TRY IT -
Using the listing below, select the lines with the word "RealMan" and copy them.

DATASET CONTENT -

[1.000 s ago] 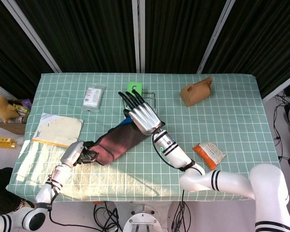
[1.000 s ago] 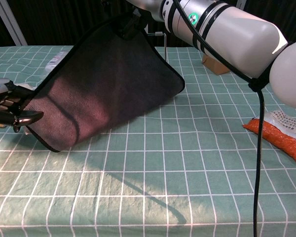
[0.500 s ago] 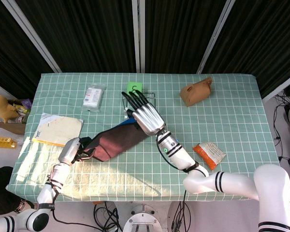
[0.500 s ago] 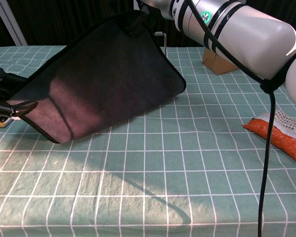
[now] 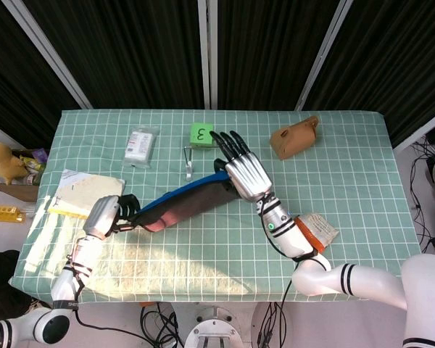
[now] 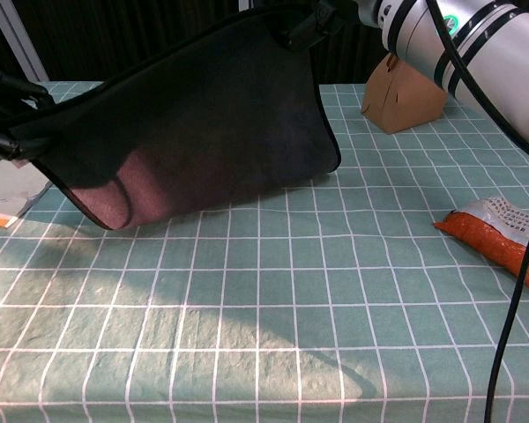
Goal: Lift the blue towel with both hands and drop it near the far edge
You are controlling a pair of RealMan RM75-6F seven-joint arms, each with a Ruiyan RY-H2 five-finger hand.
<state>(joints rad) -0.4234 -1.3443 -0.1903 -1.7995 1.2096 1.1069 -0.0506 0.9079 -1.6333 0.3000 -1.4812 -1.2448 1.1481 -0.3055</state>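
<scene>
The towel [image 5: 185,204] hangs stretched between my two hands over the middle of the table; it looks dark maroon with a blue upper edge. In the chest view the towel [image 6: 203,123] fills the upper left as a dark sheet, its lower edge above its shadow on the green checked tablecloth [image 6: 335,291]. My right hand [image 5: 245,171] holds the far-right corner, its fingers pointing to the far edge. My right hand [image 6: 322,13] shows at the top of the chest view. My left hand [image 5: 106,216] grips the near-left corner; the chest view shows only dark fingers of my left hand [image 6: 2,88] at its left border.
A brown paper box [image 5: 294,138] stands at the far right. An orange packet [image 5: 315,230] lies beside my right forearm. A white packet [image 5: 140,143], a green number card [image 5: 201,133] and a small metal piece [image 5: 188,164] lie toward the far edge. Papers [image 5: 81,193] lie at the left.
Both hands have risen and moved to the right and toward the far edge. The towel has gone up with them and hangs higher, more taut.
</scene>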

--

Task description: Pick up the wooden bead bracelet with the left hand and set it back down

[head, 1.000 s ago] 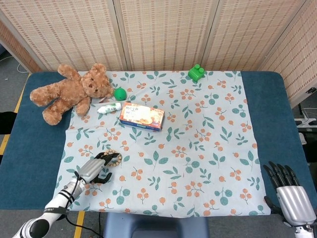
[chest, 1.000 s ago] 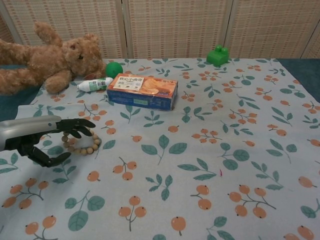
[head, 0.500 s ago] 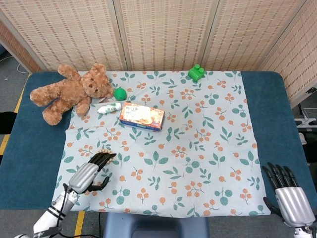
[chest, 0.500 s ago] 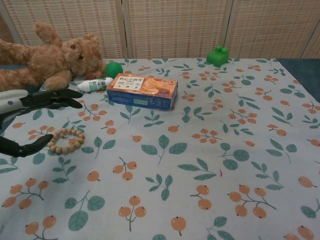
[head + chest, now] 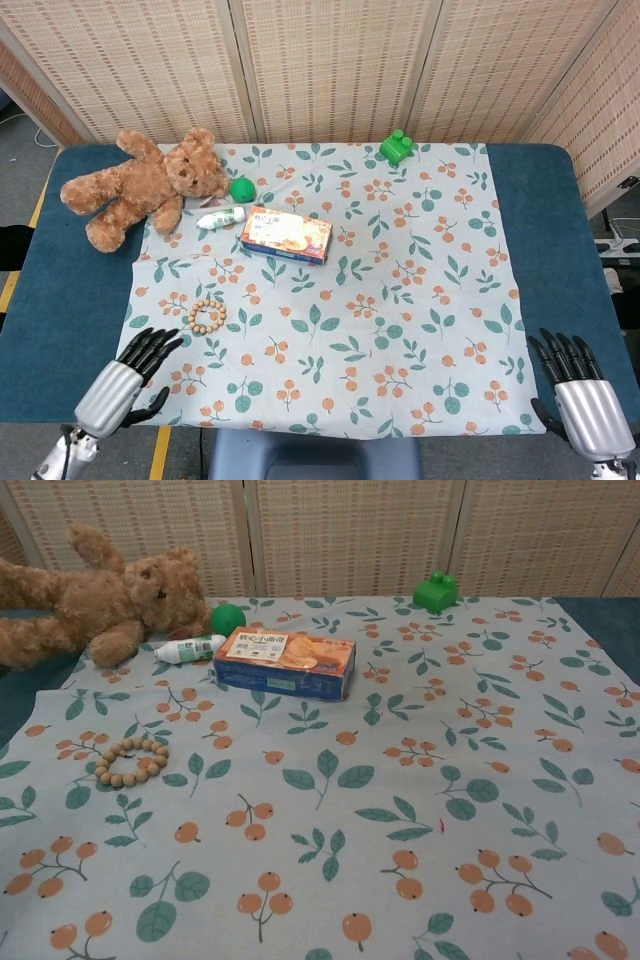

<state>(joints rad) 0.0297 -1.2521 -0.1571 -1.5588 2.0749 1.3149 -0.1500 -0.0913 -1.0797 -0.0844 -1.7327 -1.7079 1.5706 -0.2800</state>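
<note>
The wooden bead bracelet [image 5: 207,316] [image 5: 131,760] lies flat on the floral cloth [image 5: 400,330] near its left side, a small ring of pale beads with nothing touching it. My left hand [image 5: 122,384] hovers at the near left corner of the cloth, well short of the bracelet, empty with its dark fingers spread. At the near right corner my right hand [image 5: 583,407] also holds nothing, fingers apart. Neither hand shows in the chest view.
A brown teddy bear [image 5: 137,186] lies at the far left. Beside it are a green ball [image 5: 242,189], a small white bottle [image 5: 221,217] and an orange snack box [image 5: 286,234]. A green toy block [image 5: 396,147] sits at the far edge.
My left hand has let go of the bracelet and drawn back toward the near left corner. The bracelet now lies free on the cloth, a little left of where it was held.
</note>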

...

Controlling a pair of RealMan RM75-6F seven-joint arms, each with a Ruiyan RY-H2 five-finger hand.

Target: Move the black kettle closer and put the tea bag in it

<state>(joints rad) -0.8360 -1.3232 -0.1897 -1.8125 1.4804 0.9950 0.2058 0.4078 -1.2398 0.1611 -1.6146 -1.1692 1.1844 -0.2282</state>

EXERCISE OUTPUT -
You are controlling a pair of RealMan RM75-6F seven-joint arms, each with a Ruiyan RY-H2 five-finger hand.
Controlling a pair of RealMan RM75-6F seven-joint arms, each with a Ruiyan RY-H2 five-finger hand.

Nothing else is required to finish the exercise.